• [What the task asks]: Set down, exactly, every line from the top of the listing through the one holding "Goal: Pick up".

• [Given data]:

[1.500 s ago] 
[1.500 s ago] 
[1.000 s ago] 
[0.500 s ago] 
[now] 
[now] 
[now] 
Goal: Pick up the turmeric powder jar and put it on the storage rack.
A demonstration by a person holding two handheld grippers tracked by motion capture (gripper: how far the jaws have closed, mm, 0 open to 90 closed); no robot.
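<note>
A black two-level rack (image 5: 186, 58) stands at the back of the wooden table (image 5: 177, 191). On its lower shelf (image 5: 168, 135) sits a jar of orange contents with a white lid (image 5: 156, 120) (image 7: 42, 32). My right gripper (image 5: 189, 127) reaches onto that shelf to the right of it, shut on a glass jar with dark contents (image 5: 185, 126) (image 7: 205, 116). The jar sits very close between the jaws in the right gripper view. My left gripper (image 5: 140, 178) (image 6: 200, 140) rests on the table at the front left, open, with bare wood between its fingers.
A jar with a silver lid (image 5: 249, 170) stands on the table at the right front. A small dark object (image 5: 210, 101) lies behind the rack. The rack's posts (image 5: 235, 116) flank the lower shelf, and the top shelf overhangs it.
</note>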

• [Response to the task]:
[1.500 s ago] 
[1.500 s ago] 
[1.000 s ago] 
[0.500 s ago] 
[now] 
[now] 
[now] 
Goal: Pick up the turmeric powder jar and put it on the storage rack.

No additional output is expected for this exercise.